It’s been a difficult few days for Bitcoin, the world’s largest cryptocurrency, with BTC falling from the $57,000-level on the 11th to $39,300 at press time.
What precipitated such a correction? Well, the overwhelming factor in everyone’s mind can be summed up by one man – Elon Musk. While DOGE remains his favorite, Bitcoin seems to have lost his favor, with Tesla announcing the suspension of Bitcoin payments recently. Understandably, BTC dropped on the charts on the back of the same. However, Musk wasn’t done yet.
A few days later, the exec seemingly implied that Tesla has sold or might sell all its BTC holdings. While Musk was quick to clarify later that the company has not sold any of its Bitcoin, the damage was already done.
To clarify speculation, Tesla has not sold any Bitcoin
— Elon Musk (@elonmusk) May 17, 2021
Needless to say, everyone’s mad at Musk. However, what the aforementioned corrections also proved was that while developments like these have a significant short-term impact on the price performance of cryptos, the long-term bull market structure remains intact. This was the finding made by William Clemente III in a recent blog post.
Most commentaries on the impact of Musk’s tweet focused on the price charts and the fact that exchanges saw a sharp hike in inbound transfers (With transfers onto exchanges signaling assumed to be preceding a selling action most of the time). However, that’s surface information. What about the long-term? Has BTC’s bull run finally come to a halt, or will it consolidate before climbing once again?
According to the aforementioned report, it might just be the latter, with some pretty significant on-chain metrics pointing to the same as well.
Consider this – The funding rates, by and large, “haven’t gone negative in aggregate,” despite the fact that they did fall below zero on the likes of Kraken, FTX, and OKEx. According to the analyst,
“Funding rates have gone negative and marked the local bottom of every correction over the last few months.”
While not in the negative zone, press time funding rates do suggest that a bottom might finally be in. Ergo, this might just be an opportunity to buy.
The SOPR is worth looking at as well. At the time of writing, the short-term holder SOPR had fallen deep into the oversold zone, with the same dipping to levels unseen this bull run. What this finding seemed to suggest was that this might be the biggest reset of the entire bull run so far.
The latest corrections also shared a lot of similarities with the corrections back in September 2017. At the time, these corrections were followed by Bitcoin climbing to an ATH of just under $20,000. Hence, there is an argument to be made for the prediction that BTC might only go north from here onwards.
What’s more, according to the analyst, Bitcoin’s weekly RSI is now approaching a key trendline that “served as support and market a reversal for the two largest corrections of the 2017 bull run.” Last week’s price candle was also found to be sitting close to the cryptocurrency’s 21-week moving average, a level that has long served as support. Therefore, a reversal can be expected soon as well.

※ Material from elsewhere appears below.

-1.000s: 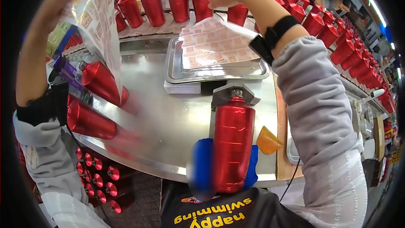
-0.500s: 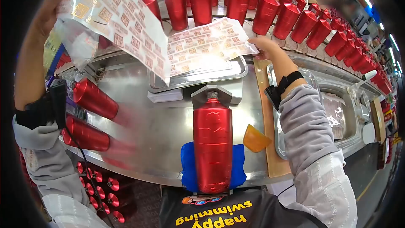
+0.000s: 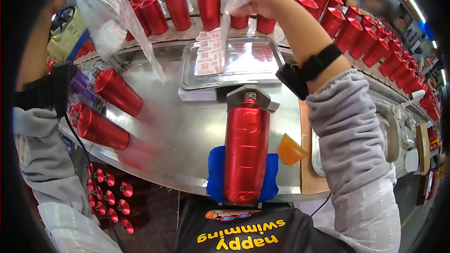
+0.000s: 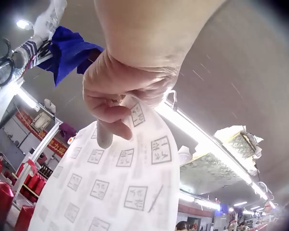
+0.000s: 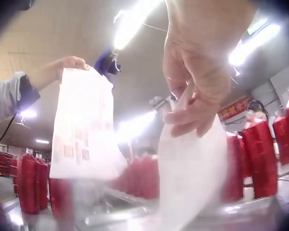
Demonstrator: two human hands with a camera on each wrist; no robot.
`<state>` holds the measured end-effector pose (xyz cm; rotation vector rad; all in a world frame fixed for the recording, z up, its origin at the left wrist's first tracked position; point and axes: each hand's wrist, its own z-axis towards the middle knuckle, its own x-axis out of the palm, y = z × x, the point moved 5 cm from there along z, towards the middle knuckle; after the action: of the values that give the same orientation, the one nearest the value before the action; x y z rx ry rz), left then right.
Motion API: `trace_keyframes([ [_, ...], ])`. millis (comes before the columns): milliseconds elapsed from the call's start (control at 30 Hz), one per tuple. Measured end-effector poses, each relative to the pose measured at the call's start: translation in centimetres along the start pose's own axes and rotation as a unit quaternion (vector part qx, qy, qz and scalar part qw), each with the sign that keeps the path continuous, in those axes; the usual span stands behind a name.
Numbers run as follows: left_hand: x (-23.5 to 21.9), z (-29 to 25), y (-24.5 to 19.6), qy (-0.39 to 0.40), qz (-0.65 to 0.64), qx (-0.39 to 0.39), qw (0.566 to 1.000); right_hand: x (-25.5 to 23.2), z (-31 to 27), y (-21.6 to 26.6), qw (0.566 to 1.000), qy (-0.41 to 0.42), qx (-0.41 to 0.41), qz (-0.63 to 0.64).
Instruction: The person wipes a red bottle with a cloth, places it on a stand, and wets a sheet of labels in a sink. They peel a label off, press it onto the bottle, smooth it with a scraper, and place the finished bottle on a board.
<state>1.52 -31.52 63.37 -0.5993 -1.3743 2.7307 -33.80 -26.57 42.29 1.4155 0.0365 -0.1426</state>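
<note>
High on the left, my left hand point(image 4: 130, 82) grips the top edge of a white sheet of printed square labels point(image 4: 111, 187), which hangs down. In the right wrist view my right hand point(image 5: 197, 86) pinches a second label sheet point(image 5: 192, 178) between thumb and fingers. That sheet drops towards the metal tray point(image 3: 253, 75), its printed part showing over the tray's left half in the head view. Nearest my body, a red bottle point(image 3: 247, 154) lies with its neck in a grey holder point(image 3: 269, 103) and its lower part over a blue cloth point(image 3: 216, 173).
Two red bottles point(image 3: 101, 126) lie at the left of the metal table point(image 3: 178, 145). An orange scraper point(image 3: 291, 149) sits to the right of the blue cloth. Many standing red bottles point(image 3: 209, 7) line the curved belt behind the tray. A sink point(image 3: 386, 131) is at right.
My right hand has risen from the tray's right side, lifting its sheet up and to the left. The left hand's sheet has swung left, off the tray.
</note>
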Motion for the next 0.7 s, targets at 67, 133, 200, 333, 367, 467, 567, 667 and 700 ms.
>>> trace_keyframes([
  [67,0.1,-0.9,-0.8,-0.017,0.031,-0.039,0.999,1.3,1.2,4.4,0.908,0.038,-0.253,-0.332],
  [133,0.2,-1.9,-1.7,-0.021,0.057,-0.07,0.996,3.2,-0.8,8.7,0.744,0.013,-0.279,-0.607],
  [200,0.0,-2.7,-2.3,-0.011,0.078,-0.092,0.993,1.3,0.4,8.5,0.848,0.003,-0.322,-0.421],
  [333,-1.5,-3.1,-2.1,-0.063,0.109,-0.086,0.988,-1.8,-0.5,3.9,0.995,-0.036,-0.092,-0.031],
  [367,-1.3,-3.5,-2.3,-0.072,0.125,-0.086,0.986,-3.5,1.3,0.4,0.973,-0.051,-0.034,0.224],
  [467,-0.6,-3.3,-2.2,-0.088,0.131,-0.059,0.986,-3.8,-5.9,-4.8,0.982,-0.102,0.091,0.131],
  [567,1.2,-2.7,-2.5,-0.087,0.154,-0.08,0.981,-6.4,-8.8,-13.3,0.972,-0.106,0.19,0.086],
  [667,4.9,-1.8,-2.6,-0.004,0.083,-0.102,0.991,-7.2,-11.3,-14.5,0.958,-0.071,0.264,-0.085],
  [700,6.3,-1.4,-2.3,0.035,0.04,-0.104,0.993,-7.9,-11.1,-13.7,0.952,-0.092,0.199,-0.213],
])
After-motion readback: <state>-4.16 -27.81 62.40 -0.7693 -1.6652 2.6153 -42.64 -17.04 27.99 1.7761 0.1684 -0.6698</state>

So yes, Bitcoin’s bull market remains intact and no, this isn’t going to be the 90% price crash some expected it to be. Did Musk’s tweets have an impact? Yes. But, the fact that it did shouldn’t even come as a surprise. After all, Bitcoin and the larger cryptocurrency market were happy to move north on the back of the Tesla CEO’s positive tweets. It’s only fair that BTC would move in the opposite direction on the back of adversarial news too.
Bitcoin isn’t and should not be an instrument of Elon Musk’s shitposting tirades. And the fact that despite its long-term strength Bitcoin’s short-term movement was dictated by the whims of one man is “embarrassing.”
Arca’s Jeff Dorman put it best when he claimed that the bulk of the media had a choice to make – “to stick with the tried and true narrative of the past 10+ years, or to make a quick buck off of Elon Musk – they chose the latter, and these actions have consequences.”